We are not showing the creation method CreateSystemList or the verification method: AssertSystemListMatches here, for simplicity.


The session will end up abstracting DataContext. It is our unit of work and has both the methods we need to submit changes, and contains the collections that we are accessing.


Remember how in part 3 we stated that when we crossed a layer boundary we wanted to depend upon an abstraction and not a concrete type. A proof here is that depending on an abstract type allows us to replace the real data context for unit tests. In the unit test we replace the dependency from the DataContext based repository with a in-memory stub implementation which acts as a Test Double for Db operations.


Note that I am not accessing the Db here, I am just building up the functionality of the repository.
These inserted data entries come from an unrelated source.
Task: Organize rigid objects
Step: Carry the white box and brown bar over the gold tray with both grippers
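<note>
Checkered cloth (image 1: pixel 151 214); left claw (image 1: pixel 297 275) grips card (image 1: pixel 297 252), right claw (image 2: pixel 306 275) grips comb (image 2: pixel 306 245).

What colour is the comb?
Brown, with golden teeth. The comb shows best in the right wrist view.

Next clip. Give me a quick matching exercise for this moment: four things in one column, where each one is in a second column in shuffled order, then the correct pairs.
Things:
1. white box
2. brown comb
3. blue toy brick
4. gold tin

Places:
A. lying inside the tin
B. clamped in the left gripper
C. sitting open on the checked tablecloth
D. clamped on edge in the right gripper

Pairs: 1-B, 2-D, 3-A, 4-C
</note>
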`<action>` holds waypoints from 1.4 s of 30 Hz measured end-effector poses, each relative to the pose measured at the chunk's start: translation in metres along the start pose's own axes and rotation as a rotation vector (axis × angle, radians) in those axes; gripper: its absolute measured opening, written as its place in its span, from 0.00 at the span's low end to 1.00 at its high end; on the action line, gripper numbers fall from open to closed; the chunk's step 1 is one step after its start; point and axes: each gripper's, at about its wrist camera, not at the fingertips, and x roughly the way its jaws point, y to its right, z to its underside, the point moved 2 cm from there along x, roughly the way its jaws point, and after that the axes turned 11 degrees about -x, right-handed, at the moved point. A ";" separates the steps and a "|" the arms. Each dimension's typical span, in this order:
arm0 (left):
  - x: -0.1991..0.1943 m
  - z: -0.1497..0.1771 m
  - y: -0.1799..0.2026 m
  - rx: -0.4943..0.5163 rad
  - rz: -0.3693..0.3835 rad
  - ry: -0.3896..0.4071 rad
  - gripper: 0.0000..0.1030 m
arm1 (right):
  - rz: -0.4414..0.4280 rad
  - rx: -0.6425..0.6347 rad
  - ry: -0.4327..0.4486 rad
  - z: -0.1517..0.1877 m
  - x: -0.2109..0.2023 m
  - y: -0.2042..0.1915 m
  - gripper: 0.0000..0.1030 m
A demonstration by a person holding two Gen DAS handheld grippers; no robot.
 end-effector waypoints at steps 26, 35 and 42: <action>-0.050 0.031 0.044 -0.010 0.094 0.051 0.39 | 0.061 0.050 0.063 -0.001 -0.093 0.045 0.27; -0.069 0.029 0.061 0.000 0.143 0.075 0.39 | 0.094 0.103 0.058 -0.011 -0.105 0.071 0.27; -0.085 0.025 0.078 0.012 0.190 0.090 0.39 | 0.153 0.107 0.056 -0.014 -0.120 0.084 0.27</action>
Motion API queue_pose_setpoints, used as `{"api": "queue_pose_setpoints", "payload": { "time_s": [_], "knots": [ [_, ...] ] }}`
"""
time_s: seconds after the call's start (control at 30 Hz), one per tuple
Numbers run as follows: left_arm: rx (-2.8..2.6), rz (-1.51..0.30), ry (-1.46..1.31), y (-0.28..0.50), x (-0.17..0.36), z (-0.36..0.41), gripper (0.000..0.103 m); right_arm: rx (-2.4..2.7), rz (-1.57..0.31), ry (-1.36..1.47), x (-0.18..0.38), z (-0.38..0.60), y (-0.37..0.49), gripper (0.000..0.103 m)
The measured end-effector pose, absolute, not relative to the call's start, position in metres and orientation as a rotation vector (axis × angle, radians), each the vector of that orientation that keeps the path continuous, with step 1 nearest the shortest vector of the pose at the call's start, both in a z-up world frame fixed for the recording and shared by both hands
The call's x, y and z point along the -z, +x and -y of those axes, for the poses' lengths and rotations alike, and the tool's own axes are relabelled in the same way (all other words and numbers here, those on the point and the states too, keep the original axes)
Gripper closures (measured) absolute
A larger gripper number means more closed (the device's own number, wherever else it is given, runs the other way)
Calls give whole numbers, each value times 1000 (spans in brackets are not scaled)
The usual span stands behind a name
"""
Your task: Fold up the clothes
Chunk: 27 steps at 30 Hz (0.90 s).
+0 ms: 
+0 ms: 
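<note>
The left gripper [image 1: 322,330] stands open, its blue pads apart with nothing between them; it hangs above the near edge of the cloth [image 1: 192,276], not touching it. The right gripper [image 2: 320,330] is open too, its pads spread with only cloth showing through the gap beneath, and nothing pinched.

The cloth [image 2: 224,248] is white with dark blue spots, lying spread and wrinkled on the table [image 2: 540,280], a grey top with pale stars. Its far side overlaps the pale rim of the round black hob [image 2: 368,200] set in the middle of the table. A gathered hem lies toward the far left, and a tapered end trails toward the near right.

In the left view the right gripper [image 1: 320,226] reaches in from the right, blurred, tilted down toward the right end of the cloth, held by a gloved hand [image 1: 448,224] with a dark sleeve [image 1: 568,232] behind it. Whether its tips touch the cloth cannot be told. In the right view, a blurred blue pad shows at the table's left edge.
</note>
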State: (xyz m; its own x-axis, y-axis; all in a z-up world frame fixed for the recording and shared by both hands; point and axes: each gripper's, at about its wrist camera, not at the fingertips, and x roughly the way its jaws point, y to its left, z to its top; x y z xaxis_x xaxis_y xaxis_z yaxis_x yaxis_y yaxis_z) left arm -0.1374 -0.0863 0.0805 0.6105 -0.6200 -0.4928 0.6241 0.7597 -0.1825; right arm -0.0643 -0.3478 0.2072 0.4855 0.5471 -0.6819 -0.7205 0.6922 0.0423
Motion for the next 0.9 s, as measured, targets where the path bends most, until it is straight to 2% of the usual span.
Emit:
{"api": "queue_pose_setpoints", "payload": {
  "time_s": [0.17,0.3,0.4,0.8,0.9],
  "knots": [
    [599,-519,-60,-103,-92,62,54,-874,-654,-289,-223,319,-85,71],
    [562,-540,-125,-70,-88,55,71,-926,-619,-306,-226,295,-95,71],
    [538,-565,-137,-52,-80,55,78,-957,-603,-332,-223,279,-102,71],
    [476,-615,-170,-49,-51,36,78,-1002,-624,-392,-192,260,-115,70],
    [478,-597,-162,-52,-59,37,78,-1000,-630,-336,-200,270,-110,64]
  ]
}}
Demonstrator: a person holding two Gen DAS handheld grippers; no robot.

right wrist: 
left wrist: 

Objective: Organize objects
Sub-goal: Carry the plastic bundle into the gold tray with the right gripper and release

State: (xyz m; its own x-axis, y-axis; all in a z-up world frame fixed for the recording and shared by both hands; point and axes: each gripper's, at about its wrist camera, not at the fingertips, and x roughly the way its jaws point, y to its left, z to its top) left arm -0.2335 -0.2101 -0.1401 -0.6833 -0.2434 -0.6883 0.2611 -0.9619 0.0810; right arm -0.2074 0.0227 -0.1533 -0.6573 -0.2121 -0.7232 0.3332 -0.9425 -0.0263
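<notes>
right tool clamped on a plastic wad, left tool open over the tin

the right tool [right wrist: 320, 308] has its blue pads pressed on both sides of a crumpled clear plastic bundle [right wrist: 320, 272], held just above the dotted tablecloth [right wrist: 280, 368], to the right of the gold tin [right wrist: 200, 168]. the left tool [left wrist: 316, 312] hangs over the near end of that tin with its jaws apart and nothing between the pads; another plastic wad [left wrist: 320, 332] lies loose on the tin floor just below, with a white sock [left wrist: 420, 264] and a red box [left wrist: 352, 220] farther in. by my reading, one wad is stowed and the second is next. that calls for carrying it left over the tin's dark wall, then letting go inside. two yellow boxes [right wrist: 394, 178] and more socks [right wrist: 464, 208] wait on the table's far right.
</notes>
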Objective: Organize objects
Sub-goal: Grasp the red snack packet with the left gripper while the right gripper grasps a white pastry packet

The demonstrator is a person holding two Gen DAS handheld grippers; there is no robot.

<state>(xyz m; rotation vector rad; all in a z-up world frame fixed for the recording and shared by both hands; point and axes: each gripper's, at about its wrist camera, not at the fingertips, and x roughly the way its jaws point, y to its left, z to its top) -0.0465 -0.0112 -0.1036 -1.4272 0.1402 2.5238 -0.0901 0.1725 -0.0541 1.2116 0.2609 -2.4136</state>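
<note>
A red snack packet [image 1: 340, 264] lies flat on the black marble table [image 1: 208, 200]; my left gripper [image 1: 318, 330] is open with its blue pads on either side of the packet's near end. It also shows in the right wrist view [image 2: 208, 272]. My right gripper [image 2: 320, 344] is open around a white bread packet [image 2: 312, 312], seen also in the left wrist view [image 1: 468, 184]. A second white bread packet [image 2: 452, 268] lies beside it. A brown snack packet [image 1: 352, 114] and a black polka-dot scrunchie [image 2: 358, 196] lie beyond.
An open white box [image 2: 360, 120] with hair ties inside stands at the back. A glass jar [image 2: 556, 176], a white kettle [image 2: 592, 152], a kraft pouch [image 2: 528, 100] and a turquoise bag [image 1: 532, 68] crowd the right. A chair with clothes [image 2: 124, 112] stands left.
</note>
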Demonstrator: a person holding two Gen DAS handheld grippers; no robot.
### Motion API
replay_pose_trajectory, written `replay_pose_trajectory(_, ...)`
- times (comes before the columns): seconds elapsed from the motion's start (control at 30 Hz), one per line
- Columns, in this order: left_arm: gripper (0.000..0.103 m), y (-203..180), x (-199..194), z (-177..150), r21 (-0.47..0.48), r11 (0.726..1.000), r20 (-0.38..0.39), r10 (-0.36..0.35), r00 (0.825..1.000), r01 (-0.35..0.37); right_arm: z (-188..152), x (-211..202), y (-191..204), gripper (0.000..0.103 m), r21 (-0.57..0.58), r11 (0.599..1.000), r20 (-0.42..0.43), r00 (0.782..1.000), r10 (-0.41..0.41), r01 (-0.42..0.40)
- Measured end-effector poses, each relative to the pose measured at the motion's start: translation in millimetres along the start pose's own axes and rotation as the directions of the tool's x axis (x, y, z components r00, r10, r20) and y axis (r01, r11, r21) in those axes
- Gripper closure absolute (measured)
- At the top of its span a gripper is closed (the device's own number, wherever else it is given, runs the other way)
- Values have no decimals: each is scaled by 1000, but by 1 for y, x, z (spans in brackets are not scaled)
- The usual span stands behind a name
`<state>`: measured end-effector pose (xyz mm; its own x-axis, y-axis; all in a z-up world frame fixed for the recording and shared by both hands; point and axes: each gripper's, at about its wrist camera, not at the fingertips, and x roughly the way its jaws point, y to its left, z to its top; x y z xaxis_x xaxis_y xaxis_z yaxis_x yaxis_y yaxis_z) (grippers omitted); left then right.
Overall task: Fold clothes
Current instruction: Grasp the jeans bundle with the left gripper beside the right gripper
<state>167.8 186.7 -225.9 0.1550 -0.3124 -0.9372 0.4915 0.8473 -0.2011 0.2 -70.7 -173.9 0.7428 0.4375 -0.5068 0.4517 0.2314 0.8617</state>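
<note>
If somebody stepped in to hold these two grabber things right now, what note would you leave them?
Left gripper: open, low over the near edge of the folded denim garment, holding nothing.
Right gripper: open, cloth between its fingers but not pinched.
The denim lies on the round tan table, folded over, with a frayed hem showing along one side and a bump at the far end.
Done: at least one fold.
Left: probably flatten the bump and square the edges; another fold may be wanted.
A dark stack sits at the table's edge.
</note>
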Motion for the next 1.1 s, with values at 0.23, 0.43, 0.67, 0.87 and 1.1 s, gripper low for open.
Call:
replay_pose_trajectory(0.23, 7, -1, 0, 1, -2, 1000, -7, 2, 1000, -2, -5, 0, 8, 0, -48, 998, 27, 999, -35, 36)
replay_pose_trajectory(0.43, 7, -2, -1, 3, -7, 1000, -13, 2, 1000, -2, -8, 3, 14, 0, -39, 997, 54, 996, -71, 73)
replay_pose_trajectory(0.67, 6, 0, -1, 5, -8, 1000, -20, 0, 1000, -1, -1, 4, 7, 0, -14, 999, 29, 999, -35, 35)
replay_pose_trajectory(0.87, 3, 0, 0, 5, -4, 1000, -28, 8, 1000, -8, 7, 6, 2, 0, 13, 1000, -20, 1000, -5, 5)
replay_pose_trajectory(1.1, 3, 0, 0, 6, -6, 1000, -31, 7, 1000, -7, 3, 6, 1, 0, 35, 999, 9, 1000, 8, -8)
Within the implementation we use LINQ to return the result set. Note that this is so simple a case, as an example, that the use of LINQ may seem overcomplex, but we don’t want to distract with complexity here.


My implementation looks like this:


    public class SystemRepository
    {
        private ISession session;


        /// <summary>
        /// Initializes a new instance of the SystemRepository class.
        /// </summary>
        /// <param name=”session”></param>
        public SystemRepository(ISession session)
        {
            this.session = session;
        }


        /// <summary>
        /// Find all the systems
        /// </summary>
        /// <returns></returns>
        public List<ITSystem> FindAll()
        {
            return
                (from s in session.Systems
                    select s)
                    .ToList<ITSystem>();
        }
    }


Mapping 


We can go a long way working with this in-memory representation, building up the queries our repository manages for us against the  domain layer without ever touching peristence to a Db. Because we are not touching the Db as yet we are very malleable. We don’t have to worry about versioning Db schemas. Where there is a lack of resistance to change, we tend to make more effort to keep our code clean.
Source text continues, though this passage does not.